Konten ini merupakan kerja sama dengan Kompasiana, setiap artikel menjadi tanggung jawab penulis dan tidak mewakili pandangan redaksi Kompas.com
Seorang suami yang bekerja sebagai karyawan, misalnya, bisa mendukung istri yang berdagang dari rumah. Suami dapat membantu memasarkan dagangan kepada rekan-rekan di kantor, tentu dengan pengaturan waktu yang bijak.
Hobi pun bisa menjadi sumber penghasilan tambahan. Mereka yang gemar menulis bisa mengikuti lomba atau mencari pekerjaan lepas. Yang memiliki keterampilan bermusik bisa mengisi acara di kafe atau ruang publik.
Bahkan memanfaatkan akhir pekan untuk berjualan sederhana di pusat keramaian pun bisa menjadi pilihan, tanpa perlu merasa gengsi.
Pada akhirnya, upaya menambah penghasilan perlu diiringi dengan sikap hemat. Bukan semata untuk menekan pengeluaran, tetapi sebagai bentuk penghargaan terhadap kerja keras yang telah dilakukan untuk memperoleh uang tersebut.
Hemat dan Pelit, Dua Hal yang Berbeda
Pertanyaan yang sejak awal mengemuka pun kembali dilontarkan: apa sebenarnya perbedaan antara hemat dan pelit?
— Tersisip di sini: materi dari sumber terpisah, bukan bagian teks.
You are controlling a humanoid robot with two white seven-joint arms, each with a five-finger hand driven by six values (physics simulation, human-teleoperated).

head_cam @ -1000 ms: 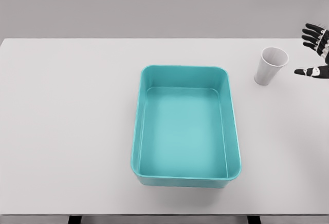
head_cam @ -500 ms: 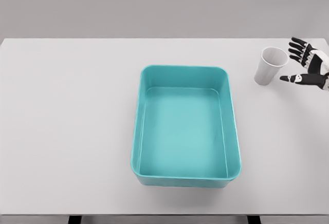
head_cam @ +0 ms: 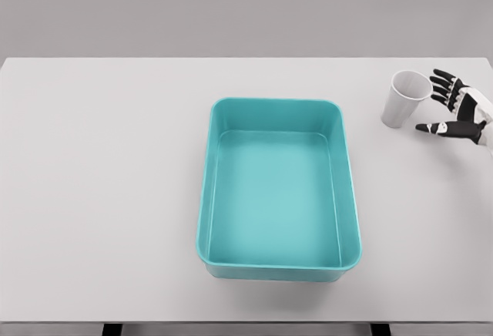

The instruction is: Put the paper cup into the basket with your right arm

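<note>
A white paper cup (head_cam: 404, 99) stands upright on the white table (head_cam: 108, 189), at the far right. My right hand (head_cam: 435, 105) sits just to the right of the cup, its black fingers spread toward it and its thumb low; it is open and holds nothing. A narrow gap still shows between the fingertips (head_cam: 438, 75) and the cup's rim. The teal basket (head_cam: 223, 120), a shallow rectangular tub, lies in the middle of the table with nothing inside. My left arm is out of view.
The table's far edge runs behind the cup and its right edge lies just beyond my right hand. Bare tabletop separates the cup from the basket's right wall (head_cam: 348, 189).
My right hand has moved left and slightly down, from the picture's right edge to right beside the cup. The cup and basket have not moved.
</note>
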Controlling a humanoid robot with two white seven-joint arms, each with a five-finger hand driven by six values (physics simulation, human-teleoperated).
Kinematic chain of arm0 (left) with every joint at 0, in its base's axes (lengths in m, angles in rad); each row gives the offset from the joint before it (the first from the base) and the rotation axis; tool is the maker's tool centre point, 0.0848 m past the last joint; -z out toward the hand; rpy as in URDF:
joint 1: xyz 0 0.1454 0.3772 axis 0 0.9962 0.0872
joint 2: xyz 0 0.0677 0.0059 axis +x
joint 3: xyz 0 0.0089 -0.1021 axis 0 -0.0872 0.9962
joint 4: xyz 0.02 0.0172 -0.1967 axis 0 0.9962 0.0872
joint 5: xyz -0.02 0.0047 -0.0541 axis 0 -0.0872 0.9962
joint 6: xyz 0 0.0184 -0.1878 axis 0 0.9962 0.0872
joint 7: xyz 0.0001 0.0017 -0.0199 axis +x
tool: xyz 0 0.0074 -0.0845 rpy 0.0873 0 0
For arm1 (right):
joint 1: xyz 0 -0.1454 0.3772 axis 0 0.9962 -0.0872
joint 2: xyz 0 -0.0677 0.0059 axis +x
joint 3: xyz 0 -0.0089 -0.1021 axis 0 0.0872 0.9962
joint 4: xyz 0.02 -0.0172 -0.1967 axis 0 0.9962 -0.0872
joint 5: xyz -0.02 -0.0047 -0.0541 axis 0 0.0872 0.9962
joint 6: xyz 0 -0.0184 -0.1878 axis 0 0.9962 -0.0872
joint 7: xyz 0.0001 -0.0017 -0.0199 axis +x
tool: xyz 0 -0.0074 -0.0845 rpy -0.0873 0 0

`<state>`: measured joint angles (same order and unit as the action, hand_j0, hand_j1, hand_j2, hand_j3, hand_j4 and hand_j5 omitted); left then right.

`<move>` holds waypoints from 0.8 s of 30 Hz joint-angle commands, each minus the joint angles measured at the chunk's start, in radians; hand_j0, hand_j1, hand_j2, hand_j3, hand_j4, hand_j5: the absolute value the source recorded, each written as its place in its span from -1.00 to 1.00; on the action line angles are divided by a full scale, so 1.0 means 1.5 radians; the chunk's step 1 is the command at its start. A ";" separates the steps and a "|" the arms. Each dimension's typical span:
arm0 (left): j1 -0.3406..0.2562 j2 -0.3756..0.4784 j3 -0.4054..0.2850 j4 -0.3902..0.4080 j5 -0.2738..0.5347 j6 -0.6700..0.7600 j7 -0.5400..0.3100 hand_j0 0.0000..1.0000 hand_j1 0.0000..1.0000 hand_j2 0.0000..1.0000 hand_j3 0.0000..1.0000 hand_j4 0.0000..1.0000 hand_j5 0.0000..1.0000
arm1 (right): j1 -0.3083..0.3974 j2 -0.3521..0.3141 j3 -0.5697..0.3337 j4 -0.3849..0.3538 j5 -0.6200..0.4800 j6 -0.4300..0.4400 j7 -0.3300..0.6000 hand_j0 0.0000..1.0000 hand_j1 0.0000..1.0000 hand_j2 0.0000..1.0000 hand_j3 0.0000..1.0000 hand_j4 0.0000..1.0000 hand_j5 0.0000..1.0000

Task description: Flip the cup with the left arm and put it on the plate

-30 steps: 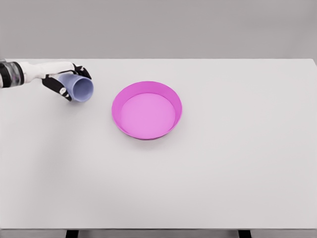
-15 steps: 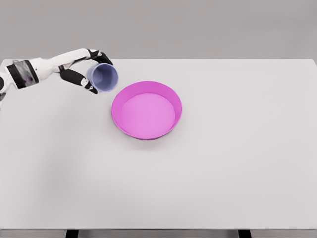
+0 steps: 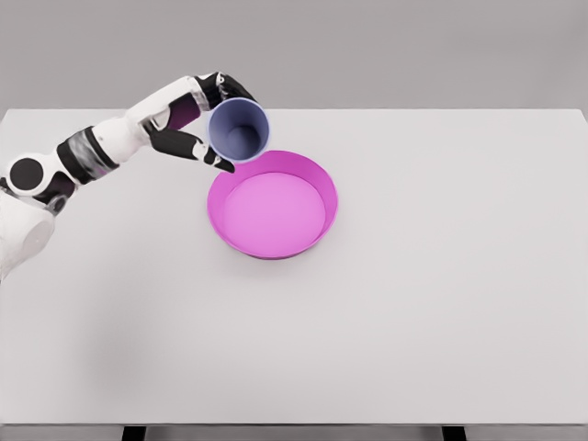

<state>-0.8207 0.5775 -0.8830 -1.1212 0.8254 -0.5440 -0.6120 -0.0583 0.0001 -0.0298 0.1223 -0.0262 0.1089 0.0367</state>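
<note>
The left hand (image 3: 204, 124) is wrapped around the lavender cup (image 3: 240, 130), held in the air over the far-left rim of the magenta plate (image 3: 272, 204) (mouth tipped toward the camera). Releasing while it is tilted could roll it onto the tabletop (image 3: 441, 303).

Cup (image 3: 240, 130): lavender-blue, tilting with its open mouth facing the camera, hanging in the air just past the plate's far-left rim.
Plate (image 3: 272, 204): magenta, round, raised rim, sitting flat mid-table.
</note>
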 commanded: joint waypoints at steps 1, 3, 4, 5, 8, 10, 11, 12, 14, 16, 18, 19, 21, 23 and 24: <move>0.001 -0.008 0.001 -0.038 0.055 0.045 0.001 -0.03 -0.03 -0.03 -0.03 -0.03 -0.03 | 0.000 0.000 0.000 0.000 0.000 0.000 0.000 1.00 1.00 1.00 1.00 1.00 1.00; 0.017 -0.027 0.002 -0.038 0.059 0.066 0.001 -0.01 -0.01 -0.01 -0.01 -0.01 -0.01 | 0.000 0.000 0.000 0.000 0.000 0.000 0.000 1.00 1.00 1.00 1.00 1.00 1.00; 0.024 -0.030 0.001 -0.038 0.079 0.084 0.001 -0.02 -0.02 -0.02 -0.02 -0.02 -0.02 | 0.000 0.000 -0.001 0.000 0.000 0.000 0.000 1.00 1.00 1.00 1.00 1.00 1.00; 0.028 -0.031 0.001 -0.039 0.093 0.112 0.001 -0.01 -0.01 -0.01 -0.01 -0.01 -0.01 | 0.000 0.000 0.000 0.000 0.000 0.000 0.000 1.00 1.00 1.00 1.00 1.00 1.00; 0.041 -0.038 0.000 -0.046 0.124 0.168 0.001 -0.02 -0.02 -0.02 -0.02 -0.02 -0.02 | 0.000 0.000 0.000 0.000 0.000 0.000 0.000 1.00 1.00 1.00 1.00 1.00 1.00; 0.053 -0.039 0.000 -0.046 0.138 0.183 0.001 -0.01 -0.01 -0.01 -0.01 -0.01 -0.01 | 0.000 0.000 0.000 0.000 0.000 0.000 0.000 1.00 1.00 1.00 1.00 1.00 1.00; 0.059 -0.039 -0.001 -0.045 0.139 0.191 0.001 -0.01 -0.01 -0.01 -0.01 -0.01 -0.01 | 0.000 0.000 0.000 0.000 0.000 0.000 0.000 1.00 1.00 1.00 1.00 1.00 1.00; 0.062 -0.038 0.001 -0.044 0.140 0.216 0.001 0.01 0.01 0.01 0.01 0.01 0.01 | 0.000 0.000 0.000 0.000 0.000 0.000 0.000 1.00 1.00 1.00 1.00 1.00 1.00; 0.060 -0.038 0.001 -0.044 0.136 0.228 0.001 0.01 0.01 0.01 0.01 0.01 0.01 | 0.000 0.000 -0.001 0.000 0.000 0.000 0.000 1.00 1.00 1.00 1.00 1.00 1.00; 0.061 -0.038 0.001 -0.040 0.134 0.231 0.001 0.01 0.01 0.01 0.01 0.01 0.01 | 0.000 0.000 0.000 0.000 0.000 0.000 0.000 1.00 1.00 1.00 1.00 1.00 1.00; 0.061 -0.039 0.000 -0.020 0.129 0.253 0.001 0.01 0.01 0.01 0.01 0.01 0.01 | 0.000 0.000 -0.001 0.000 0.000 0.000 0.000 1.00 1.00 1.00 1.00 1.00 1.00; 0.060 -0.040 0.000 -0.014 0.126 0.258 0.001 0.01 0.01 0.01 0.01 0.01 0.01 | 0.000 0.000 0.000 0.000 0.000 0.000 0.000 1.00 1.00 1.00 1.00 1.00 1.00; 0.060 -0.050 0.000 -0.004 0.125 0.269 0.001 0.01 0.01 0.01 0.01 0.01 0.01 | 0.000 0.000 -0.001 0.000 0.000 0.000 0.000 1.00 1.00 1.00 1.00 1.00 1.00; 0.060 -0.054 0.001 -0.002 0.118 0.277 0.001 0.01 0.01 0.01 0.01 0.01 0.01 | 0.000 0.000 -0.001 0.000 0.000 0.000 0.000 1.00 1.00 1.00 1.00 1.00 1.00; 0.060 -0.055 0.001 -0.002 0.117 0.277 0.001 0.01 0.01 0.01 0.01 0.01 0.01 | 0.000 0.000 0.000 0.000 0.000 0.000 0.000 1.00 1.00 1.00 1.00 1.00 1.00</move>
<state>-0.7317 0.5012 -0.8841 -1.1314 1.0011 -0.1407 -0.6111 -0.0583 0.0000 -0.0298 0.1223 -0.0262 0.1089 0.0367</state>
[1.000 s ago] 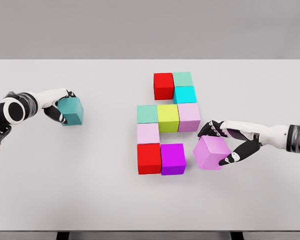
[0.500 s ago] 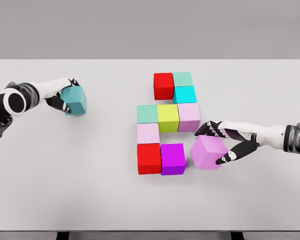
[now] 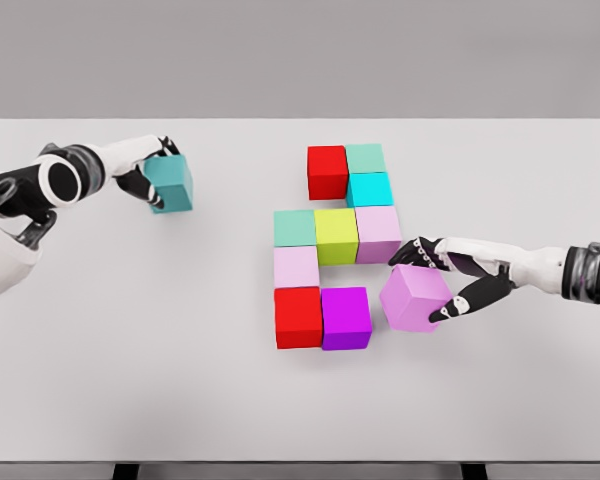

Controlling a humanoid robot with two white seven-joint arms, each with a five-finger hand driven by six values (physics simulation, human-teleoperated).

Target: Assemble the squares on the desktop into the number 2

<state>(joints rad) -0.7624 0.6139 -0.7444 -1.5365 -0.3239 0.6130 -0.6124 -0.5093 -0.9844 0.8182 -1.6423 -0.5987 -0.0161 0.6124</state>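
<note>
Your right robot hand [image 3: 442, 283] grips the lilac cube [image 3: 414, 297]; straighten it, then seat it beside the purple cube [image 3: 346, 317].

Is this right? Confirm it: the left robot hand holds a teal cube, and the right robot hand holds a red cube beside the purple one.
Not quite. The head view shows the right robot hand holding a pink cube, not a red one. The rest stands: it sits beside the purple cube, and the left robot hand holds a teal cube.
</note>
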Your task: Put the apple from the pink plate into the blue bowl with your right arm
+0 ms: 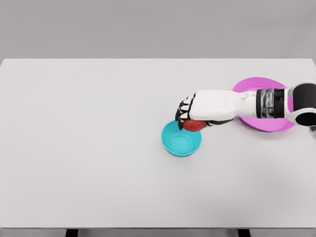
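The right hand (190,114) reaches level across the table (89,148), palm down, fingers curled around the red apple (194,126). The apple hangs over the blue bowl's (180,143) far rim, while the forearm crosses the pink plate (261,86).

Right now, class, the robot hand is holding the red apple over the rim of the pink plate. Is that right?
Not quite. The head view shows the right robot hand holding the red apple over the rim of the blue bowl; the pink plate lies behind, under the forearm.
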### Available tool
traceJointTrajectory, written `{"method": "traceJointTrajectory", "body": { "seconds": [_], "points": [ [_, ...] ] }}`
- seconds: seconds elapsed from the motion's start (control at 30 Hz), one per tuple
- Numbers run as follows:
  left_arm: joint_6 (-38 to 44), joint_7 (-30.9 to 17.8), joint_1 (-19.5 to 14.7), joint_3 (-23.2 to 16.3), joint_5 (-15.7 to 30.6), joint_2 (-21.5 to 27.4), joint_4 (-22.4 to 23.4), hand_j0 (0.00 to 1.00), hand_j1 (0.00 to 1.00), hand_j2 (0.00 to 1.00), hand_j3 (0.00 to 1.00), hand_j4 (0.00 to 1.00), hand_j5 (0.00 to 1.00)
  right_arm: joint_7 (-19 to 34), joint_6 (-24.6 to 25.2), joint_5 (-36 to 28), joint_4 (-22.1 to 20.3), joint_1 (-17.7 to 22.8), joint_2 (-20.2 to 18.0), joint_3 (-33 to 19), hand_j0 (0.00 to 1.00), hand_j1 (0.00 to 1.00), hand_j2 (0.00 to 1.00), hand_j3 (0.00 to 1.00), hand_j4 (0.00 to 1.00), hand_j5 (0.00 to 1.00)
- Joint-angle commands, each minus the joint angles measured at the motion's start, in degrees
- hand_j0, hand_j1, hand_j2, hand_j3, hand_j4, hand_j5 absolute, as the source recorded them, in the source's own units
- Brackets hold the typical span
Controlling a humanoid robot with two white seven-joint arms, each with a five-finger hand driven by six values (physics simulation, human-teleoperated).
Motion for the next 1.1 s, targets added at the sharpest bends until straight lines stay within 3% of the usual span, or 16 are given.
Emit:
{"method": "traceJointTrajectory", "body": {
  "seconds": [0.0, 0.63, 0.87, 0.9, 0.93, 0.97, 1.07],
  "points": [
    [0.00, -0.02, 0.00, 0.00, 0.03, 0.00, -0.01, 1.00, 1.00, 1.00, 1.00, 1.00, 1.00, 0.04, 0.20, -0.37, -0.29, 0.00, 1.62, 0.96, 0.56, 0.56, 0.56, 0.56, 0.56, 0.56],
    [0.00, -0.02, 0.00, 0.00, 0.03, 0.00, -0.01, 1.00, 1.00, 1.00, 1.00, 1.00, 1.00, 0.04, 0.20, 1.57, 0.93, 1.32, 1.71, 2.80, 0.57, 0.57, 0.57, 0.57, 0.57, 0.57],
    [0.00, -0.02, 0.00, 0.00, 0.03, 0.00, -0.01, 1.00, 1.00, 1.00, 1.00, 1.00, 1.00, 0.04, 0.20, 1.83, 1.20, 1.32, 3.55, 2.80, 0.57, 0.57, 0.57, 0.57, 0.57, 0.57],
    [0.00, -0.02, 0.00, 0.00, 0.03, 0.00, -0.01, 1.00, 1.00, 1.00, 1.00, 1.00, 1.00, 0.04, 0.20, 1.83, 1.29, 1.32, 3.55, 2.80, 0.59, 0.59, 0.59, 0.59, 0.59, 0.59],
    [0.00, -0.02, 0.00, 0.00, 0.03, 0.00, -0.01, 1.00, 1.00, 1.00, 1.00, 1.00, 1.00, 0.04, 0.20, 1.83, 1.64, 1.32, 3.46, 2.63, 0.75, 0.75, 0.75, 0.75, 0.75, 0.75],
    [0.00, -0.02, 0.00, 0.00, 0.03, 0.00, -0.01, 1.00, 1.00, 1.00, 1.00, 1.00, 1.00, 0.04, 0.20, 1.74, 1.64, 1.32, 3.46, 2.63, 1.00, 1.00, 1.00, 1.00, 1.00, 1.00],
    [0.00, -0.02, 0.00, 0.00, 0.03, 0.00, -0.01, 1.00, 1.00, 1.00, 1.00, 1.00, 1.00, 0.04, 0.20, 1.83, 1.46, 1.32, 3.46, 2.63, 1.00, 1.00, 1.00, 1.00, 1.00, 1.00]
  ]
}}
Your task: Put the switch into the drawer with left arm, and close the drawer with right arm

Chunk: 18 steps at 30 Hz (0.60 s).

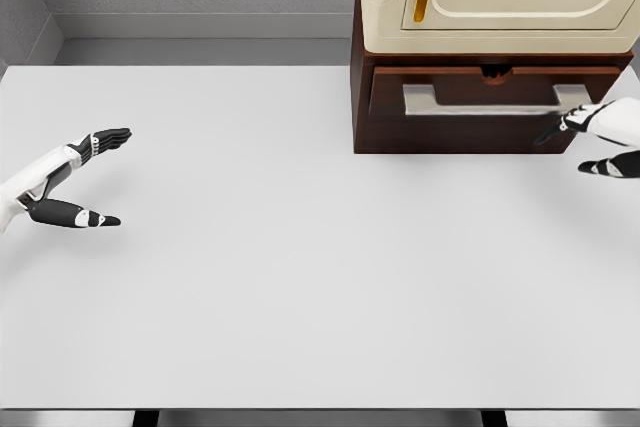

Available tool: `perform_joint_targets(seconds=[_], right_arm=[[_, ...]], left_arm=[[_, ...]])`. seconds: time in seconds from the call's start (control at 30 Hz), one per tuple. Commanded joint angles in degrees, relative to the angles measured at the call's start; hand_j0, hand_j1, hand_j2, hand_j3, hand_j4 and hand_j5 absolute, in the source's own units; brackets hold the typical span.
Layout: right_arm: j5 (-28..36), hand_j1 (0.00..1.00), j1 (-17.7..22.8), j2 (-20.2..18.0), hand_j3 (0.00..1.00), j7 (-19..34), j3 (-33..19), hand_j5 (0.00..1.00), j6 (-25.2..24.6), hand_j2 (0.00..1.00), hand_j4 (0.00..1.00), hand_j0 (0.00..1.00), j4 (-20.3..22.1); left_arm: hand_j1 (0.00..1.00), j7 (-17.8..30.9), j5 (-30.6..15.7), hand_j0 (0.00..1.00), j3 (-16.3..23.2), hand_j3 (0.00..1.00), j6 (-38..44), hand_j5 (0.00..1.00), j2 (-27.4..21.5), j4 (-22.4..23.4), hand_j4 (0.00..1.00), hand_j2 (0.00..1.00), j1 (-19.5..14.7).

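Looking across the table (300, 277), you find no switch anywhere on it; the likeliest reading is that it already lies inside the drawer (490, 97), though a small dark shape at the drawer's top edge is too slight for you to name. Your left hand (75, 182) sits at about nine o'clock, near the table's left edge and well apart from the cabinet (490, 7) at one o'clock. Its fingers are spread wide, thumb low and the rest above, and hold nothing, which suits a hand with its share done and parked clear of the right arm's path. Your right hand (600, 142) comes in at three o'clock, fingers loosely open and empty, one dark fingertip just beside the right end of the pale handle (485, 99). That places it to press the drawer front rather than grip it. You cannot tell from this view how far the drawer stands out; the front looks close to flush, so judge the closing as nearly finished or just starting, and push straight toward twelve o'clock.
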<state>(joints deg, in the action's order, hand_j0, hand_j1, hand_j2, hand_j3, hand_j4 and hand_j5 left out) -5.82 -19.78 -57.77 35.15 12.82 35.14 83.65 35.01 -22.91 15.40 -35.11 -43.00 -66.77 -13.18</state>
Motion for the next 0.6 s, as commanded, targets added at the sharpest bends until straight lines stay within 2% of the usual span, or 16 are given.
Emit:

Jawaban narasumber cukup tegas. Hemat adalah berbelanja sesuai kebutuhan. Sementara pelit adalah enggan membelanjakan uang, bahkan ketika kebutuhan nyata sudah di depan mata. Kuncinya terletak pada kemampuan membedakan antara kebutuhan dan keinginan.
Makan dan minum jelas merupakan kebutuhan dasar. Namun pilihan menu, tempat makan, dan suasananya sering kali sudah masuk wilayah keinginan.
Makan gado-gado di warung pinggir jalan atau di restoran mahal, misalnya, sama-sama mengenyangkan, tetapi keputusan memilihnya lebih banyak dipengaruhi selera, gaya hidup, dan lingkungan pergaulan.
Keinginan memang tidak lahir begitu saja. Ia dibentuk oleh lingkungan sosial, lingkar pertemanan, bahkan citra diri yang ingin ditampilkan.
Oleg karena itu, hidup hemat sering kali menuntut keberanian untuk menurunkan ego dan gengsi, serta memilih lingkungan yang sefrekuensi dengan nilai hidup yang dijalani.
Ayah hemat adalah ayah yang mampu menyusun skala prioritas. Ia memahami bahwa kebutuhan besar keluarga—seperti rumah, pendidikan anak, atau kendaraan—memerlukan pengorbanan.
Gaya hidup yang tidak mendukung tujuan tersebut perlu disisihkan, meski terkadang terasa berat.
Kebiasaan kecil pun bisa menjadi bagian dari sikap hemat. Membawa bekal dari rumah, memilih tempat pertemuan yang sederhana, serta disiplin menjaga pos keuangan agar tidak tercampur dengan keinginan pribadi adalah contoh-contohnya.
Ayah hemat bukan berarti hidup serba kekurangan. Ia tetap bisa mengatur variasi menu agar keluarga tidak bosan, serta menyisihkan dana untuk rekreasi bersama. Semua dilakukan secara terencana, bukan impulsif.